Osborne Stadium
- Interactive map of Osborne Stadium
- Former names: Bomber Stadium (1936–1937)
- Location: Winnipeg, Manitoba, Canada
- Coordinates: 49°53′01″N 97°09′00″W﻿ / ﻿49.8835057°N 97.1500182°W
- Owner: City of Winnipeg
- Capacity: 7,800 (football) 5,000 (baseball)
- Surface: Grass

Construction
- Built: 1932
- Demolished: 1956

Tenants
- Winnipeg Blue Bombers (CFL) (1935–1952) Mandak League (1950–1956)

= Osborne Stadium =

Multi-sport outdoor stadium in Winnipeg, Manitoba

Osborne Stadium was a multi-sport outdoor stadium in Winnipeg, Manitoba, Canada. It operated from 1932 until 1956, and hosted Canadian football home games for the Winnipeg Blue Bombers and baseball games in the Mandak League. The stadium was also home to local high school football, soccer, baseball and softball games.

==History==
Opening night for Osborne Stadium was on May 19, 1932, with an admission price of 25 Canadian cents to see both a girls' softball game and a men's soccer game. The opening ceremony included music by the Princess Patricia's Canadian Light Infantry marching band from CFB Shilo; and local dignitaries, Ralph Webb the Mayor of Winnipeg, John Bracken the Premier of Manitoba, and members of the Legislative Assembly of Manitoba.

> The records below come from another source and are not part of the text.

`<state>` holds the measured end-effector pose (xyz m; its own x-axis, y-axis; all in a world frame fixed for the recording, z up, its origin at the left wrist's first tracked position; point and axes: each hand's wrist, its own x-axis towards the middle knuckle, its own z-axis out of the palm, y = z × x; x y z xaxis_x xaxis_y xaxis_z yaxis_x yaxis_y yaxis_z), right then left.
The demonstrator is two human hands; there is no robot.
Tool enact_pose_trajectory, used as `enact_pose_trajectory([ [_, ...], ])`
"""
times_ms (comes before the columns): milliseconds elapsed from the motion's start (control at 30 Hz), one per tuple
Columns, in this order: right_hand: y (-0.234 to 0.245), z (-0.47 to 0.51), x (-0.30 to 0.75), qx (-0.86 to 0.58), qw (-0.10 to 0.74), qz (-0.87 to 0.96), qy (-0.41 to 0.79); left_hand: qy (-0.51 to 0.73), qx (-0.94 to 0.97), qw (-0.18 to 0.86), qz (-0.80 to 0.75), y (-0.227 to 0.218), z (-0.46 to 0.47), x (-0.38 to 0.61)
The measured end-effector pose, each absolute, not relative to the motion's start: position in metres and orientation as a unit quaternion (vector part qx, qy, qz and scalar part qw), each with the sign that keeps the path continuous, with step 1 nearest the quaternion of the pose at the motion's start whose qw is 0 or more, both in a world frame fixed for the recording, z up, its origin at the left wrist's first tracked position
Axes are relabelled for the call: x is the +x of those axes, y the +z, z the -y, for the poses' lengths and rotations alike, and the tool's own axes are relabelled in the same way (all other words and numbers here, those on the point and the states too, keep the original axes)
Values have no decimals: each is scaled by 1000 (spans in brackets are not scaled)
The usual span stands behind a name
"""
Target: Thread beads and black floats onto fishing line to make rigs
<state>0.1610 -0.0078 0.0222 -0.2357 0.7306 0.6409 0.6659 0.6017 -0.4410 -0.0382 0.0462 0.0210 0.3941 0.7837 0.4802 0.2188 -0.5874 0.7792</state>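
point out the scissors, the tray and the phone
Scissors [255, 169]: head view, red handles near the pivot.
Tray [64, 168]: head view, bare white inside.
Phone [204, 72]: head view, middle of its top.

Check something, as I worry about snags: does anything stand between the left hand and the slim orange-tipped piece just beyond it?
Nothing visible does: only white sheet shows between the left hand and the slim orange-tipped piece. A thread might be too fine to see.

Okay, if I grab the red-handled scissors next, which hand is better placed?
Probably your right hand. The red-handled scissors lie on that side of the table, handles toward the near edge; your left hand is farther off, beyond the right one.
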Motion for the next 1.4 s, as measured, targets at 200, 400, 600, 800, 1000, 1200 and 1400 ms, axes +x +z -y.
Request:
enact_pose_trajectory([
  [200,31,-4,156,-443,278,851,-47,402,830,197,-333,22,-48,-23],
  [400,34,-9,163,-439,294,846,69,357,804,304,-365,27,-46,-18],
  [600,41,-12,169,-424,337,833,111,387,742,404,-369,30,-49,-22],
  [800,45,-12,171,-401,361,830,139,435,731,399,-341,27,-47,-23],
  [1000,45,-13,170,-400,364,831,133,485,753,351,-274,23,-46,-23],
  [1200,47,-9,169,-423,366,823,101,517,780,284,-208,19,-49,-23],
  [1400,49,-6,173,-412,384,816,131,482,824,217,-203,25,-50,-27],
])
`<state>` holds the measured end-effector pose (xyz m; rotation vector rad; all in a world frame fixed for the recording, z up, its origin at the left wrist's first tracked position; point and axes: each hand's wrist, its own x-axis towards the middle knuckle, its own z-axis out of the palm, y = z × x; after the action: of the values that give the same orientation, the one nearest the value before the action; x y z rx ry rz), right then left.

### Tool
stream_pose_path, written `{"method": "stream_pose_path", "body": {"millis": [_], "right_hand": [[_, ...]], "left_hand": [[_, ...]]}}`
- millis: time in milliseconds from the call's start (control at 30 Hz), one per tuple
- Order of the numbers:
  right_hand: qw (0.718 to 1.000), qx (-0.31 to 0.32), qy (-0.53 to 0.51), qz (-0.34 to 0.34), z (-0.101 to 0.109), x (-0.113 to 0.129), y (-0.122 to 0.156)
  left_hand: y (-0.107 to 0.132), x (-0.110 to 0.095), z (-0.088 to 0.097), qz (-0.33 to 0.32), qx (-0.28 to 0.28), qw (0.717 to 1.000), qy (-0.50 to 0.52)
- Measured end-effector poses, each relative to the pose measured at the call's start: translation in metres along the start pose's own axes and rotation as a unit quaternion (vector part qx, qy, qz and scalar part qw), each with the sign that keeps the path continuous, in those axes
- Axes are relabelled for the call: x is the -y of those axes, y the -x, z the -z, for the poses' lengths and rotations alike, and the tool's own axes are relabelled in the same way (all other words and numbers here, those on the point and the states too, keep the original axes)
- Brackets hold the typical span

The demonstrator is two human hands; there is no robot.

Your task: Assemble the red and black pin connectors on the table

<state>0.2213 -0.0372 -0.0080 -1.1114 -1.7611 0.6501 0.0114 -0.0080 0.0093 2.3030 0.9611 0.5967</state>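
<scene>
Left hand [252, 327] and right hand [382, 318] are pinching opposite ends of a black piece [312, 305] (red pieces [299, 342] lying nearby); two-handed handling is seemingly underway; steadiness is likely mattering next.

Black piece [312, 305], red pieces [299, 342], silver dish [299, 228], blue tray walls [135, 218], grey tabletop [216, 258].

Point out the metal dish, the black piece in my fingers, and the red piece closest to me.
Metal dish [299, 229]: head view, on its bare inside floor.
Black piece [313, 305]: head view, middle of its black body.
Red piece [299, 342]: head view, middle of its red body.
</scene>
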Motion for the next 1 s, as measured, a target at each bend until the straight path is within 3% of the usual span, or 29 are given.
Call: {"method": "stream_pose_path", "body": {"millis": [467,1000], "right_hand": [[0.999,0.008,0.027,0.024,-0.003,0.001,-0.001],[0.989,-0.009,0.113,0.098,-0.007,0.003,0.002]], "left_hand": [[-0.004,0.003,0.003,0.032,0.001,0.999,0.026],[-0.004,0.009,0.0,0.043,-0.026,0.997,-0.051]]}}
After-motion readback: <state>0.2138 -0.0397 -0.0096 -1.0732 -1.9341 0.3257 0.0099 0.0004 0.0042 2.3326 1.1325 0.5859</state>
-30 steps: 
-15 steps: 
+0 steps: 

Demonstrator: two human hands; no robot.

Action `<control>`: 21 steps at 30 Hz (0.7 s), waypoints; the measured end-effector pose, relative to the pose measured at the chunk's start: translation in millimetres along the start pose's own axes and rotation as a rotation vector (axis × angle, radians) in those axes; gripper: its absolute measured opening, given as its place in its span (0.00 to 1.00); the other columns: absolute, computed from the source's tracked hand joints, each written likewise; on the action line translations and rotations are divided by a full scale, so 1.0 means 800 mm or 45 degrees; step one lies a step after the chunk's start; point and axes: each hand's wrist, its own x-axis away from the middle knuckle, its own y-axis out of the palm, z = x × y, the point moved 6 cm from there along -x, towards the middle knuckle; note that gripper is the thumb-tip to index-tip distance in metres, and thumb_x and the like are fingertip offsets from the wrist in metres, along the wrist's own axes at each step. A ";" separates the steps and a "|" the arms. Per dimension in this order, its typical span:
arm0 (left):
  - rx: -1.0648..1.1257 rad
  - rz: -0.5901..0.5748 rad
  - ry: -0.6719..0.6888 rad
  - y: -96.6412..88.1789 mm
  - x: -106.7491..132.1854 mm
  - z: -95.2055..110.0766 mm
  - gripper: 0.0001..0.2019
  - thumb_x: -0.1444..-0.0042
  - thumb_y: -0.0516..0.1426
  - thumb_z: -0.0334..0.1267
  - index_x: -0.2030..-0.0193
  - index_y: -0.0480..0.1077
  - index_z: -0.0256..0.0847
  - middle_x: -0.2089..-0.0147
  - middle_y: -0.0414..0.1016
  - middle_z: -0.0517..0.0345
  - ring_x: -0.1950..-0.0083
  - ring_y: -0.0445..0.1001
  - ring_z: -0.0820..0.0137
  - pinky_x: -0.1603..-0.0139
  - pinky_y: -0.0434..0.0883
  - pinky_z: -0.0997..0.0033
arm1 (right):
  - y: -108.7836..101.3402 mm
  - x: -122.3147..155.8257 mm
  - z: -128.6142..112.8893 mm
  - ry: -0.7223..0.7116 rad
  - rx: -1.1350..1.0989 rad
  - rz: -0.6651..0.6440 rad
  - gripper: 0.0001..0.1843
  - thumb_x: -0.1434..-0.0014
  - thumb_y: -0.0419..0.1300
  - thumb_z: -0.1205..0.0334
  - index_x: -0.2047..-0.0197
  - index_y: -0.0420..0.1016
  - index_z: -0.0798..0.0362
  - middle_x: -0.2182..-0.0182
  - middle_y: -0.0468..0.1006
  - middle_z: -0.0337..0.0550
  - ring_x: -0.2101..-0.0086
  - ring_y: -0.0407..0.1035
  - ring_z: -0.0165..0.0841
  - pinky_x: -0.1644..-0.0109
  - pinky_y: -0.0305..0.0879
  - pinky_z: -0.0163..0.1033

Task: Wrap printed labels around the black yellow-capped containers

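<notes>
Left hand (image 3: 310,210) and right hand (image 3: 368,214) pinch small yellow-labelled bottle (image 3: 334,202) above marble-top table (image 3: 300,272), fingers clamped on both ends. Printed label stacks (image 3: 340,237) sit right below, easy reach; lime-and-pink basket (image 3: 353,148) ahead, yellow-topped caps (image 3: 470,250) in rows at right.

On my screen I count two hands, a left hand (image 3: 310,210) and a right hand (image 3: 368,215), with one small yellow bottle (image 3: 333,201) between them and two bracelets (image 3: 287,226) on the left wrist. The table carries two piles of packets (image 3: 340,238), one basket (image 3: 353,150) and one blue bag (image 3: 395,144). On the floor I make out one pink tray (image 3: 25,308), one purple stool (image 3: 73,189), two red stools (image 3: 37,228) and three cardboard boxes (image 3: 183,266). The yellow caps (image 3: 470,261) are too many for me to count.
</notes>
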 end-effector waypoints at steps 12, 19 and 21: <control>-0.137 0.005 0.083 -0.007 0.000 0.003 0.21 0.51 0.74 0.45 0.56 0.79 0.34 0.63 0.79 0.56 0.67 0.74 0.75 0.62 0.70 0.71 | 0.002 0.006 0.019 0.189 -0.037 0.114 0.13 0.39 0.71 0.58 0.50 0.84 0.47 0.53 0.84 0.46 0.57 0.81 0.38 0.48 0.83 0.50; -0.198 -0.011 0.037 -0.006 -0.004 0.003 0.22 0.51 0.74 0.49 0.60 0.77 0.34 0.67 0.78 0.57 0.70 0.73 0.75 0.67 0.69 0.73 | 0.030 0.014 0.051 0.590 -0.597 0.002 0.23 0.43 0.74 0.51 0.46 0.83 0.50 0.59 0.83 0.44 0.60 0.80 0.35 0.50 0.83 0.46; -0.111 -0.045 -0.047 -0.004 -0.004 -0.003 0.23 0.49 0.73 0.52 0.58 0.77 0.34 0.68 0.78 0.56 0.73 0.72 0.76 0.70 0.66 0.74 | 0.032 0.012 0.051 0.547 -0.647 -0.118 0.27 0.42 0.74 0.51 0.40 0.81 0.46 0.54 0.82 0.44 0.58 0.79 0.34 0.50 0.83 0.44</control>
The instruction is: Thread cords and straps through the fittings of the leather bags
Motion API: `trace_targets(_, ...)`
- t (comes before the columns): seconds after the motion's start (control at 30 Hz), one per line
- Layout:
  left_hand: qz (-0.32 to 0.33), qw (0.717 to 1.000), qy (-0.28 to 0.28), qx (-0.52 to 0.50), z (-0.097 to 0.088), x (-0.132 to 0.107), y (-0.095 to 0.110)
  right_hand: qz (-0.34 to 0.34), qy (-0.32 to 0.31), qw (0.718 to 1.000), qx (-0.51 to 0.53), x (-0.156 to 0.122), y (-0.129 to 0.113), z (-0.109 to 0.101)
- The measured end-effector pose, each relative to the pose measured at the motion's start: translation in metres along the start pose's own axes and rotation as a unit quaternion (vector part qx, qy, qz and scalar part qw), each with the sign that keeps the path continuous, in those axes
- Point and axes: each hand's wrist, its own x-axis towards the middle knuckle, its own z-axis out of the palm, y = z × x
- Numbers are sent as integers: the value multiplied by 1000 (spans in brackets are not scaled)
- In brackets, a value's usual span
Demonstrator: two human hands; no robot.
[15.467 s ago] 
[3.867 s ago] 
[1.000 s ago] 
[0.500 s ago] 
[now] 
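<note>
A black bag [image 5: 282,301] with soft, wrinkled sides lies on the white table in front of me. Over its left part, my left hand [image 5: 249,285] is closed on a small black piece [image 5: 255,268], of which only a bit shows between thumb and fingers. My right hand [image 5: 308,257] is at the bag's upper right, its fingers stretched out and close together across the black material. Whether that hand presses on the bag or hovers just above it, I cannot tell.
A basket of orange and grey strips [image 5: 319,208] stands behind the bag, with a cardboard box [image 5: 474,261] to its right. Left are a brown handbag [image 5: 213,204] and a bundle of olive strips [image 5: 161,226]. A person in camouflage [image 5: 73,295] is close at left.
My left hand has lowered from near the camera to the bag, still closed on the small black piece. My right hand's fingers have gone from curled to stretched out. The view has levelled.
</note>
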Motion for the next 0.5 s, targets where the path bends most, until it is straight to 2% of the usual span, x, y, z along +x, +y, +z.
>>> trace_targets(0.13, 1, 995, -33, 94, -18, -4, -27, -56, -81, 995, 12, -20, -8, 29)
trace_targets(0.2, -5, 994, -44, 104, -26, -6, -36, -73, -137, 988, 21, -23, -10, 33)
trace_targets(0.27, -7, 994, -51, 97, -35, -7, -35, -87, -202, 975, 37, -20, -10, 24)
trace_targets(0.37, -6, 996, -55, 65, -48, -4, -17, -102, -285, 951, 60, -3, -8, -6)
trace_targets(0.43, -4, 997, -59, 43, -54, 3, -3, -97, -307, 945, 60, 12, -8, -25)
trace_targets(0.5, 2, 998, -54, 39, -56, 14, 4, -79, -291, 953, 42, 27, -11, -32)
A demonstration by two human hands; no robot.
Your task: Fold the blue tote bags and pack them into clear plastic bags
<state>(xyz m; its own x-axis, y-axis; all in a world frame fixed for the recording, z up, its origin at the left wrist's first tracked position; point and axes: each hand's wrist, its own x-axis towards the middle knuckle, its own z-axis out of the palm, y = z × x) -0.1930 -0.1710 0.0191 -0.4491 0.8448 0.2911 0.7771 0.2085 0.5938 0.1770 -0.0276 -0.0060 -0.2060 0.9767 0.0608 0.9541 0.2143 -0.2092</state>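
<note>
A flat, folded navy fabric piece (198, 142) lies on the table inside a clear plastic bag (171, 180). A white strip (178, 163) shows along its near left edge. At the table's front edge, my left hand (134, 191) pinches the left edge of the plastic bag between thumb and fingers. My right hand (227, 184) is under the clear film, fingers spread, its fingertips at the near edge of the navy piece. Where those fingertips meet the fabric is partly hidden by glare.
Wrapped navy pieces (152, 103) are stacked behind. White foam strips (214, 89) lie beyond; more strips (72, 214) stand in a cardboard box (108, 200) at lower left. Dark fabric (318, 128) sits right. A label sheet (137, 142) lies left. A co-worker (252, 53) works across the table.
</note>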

The stadium was located on the west side of Osborne Street North opposite of the Manitoba Legislative Building, and hosted games for Canadian football, high school football, soccer, baseball, and softball. It was constructed with a floodlight system for nighttime games, had a permanent seating capacity of 4,000 which included 2,600 seats on the east side and 1,400 seats on the west side, and temporarily added 2,500 seats for special events. Construction of the stadium required the removal of houses in the residential West Broadway neighbourhood, and the stadium was later enlarged to include 7,800 permanent seats as of 1935.

The stadium was home the Winnipeg Blue Bombers from 1935 until 1952. Local sports executive Jimmy Dunn presided over both the Greater Winnipeg Senior Girls' Softball League and the Greater Winnipeg Senior Baseball League played at the stadium, and was a regular behind the microphone entertaining spectators during baseball games. The Manitoba Senior Baseball League began play at the stadium in 1948, then became the international Mandak League in 1950. The 1950 Red River flood inundated the stadium which postponed the beginning of that year's baseball season.

The Blue Bombers relocated to Winnipeg Stadium for the 1953 football season. Osborne Stadium was demolished in 1956, and the site is now occupied by the Canada Life building.